Para o secretário de Desenvolvimento Econômico de Diadema, Luis Paulo Bresciani, a questão envolve outras secretarias, como a de Finanças e a de Desenvolvimento Urbano. "Sem dúvida é algo que merece análise, uma vez que envolve a necessidade de regulamentação e uma melhora da segurança jurídica do microempreendedor", sinalizou.

Bresciani, no entanto, afirmou que ainda se está no início da discussão do MEI, o que ainda levará algumas semanas.

O secretário do Desenvolvimento Econômico de São Bernardo, Jefferson José da Conceição, disse que tem sido realizado um amplo debate interno sobre os temas relativos às micro e pequenas empresas.

"Além de buscar a constituição do MEI, estamos desenvolvendo projeto para a constituição de uma Sala do Empreendedor, uma central de atendimento que objetiva agilizar e desburocratizar os processos de abertura e formalização de empresas, assim como disponibilizar, por meio de parcerias, serviços para que os empreendedores e empresários possam se desenvolver e obter sua sustentabilidade econômica e socioambiental", ressaltou Conceição, sem, entretanto, apresentar data concreta.

Em Santo André, a situação é semelhante.

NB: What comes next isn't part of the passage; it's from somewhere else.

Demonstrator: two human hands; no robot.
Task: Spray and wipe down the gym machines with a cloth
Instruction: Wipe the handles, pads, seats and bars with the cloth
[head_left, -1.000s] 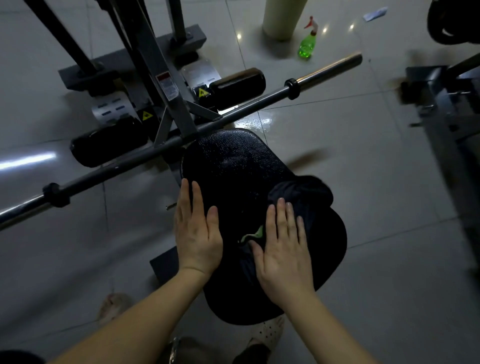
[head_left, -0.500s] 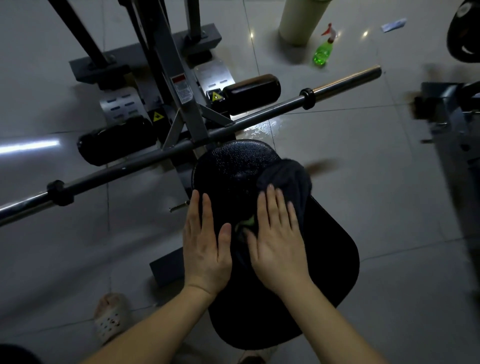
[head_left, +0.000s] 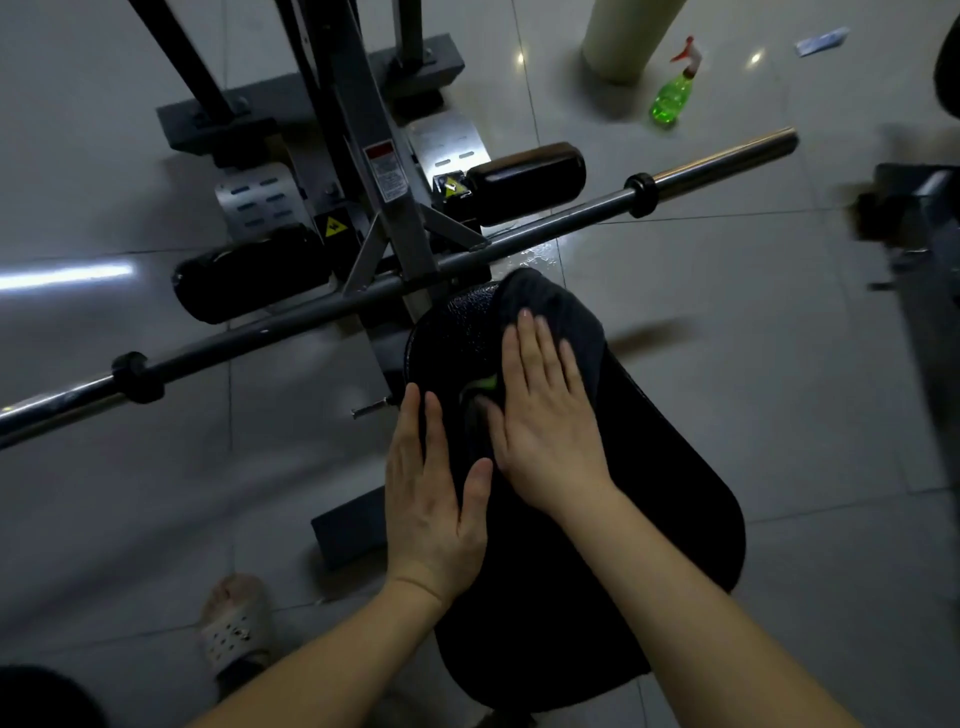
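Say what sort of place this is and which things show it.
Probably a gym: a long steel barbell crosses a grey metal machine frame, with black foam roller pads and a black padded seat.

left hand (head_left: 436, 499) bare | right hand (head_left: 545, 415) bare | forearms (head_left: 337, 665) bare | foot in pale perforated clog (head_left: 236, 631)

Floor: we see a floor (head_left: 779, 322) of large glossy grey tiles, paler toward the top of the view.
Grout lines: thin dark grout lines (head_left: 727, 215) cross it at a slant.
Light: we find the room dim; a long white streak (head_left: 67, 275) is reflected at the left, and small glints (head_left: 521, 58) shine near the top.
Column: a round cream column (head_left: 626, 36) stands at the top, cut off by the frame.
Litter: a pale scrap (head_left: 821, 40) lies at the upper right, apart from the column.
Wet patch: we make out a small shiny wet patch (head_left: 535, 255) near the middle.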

O secretário de Desenvolvimento Econômico da cidade, Vanderlei Retondo, até o momento, somente participou de uma palestra ministrada pelo Núcleo de Apoio à Desburocratização do governo estadual.

Nos próximos dias - não se sabe ainda com exatidão -, Retondo afirmou que será publicado um decreto municipal constituindo comitê de estudos tributários para adequação da legislação municipal à lei que estabelece o MEI.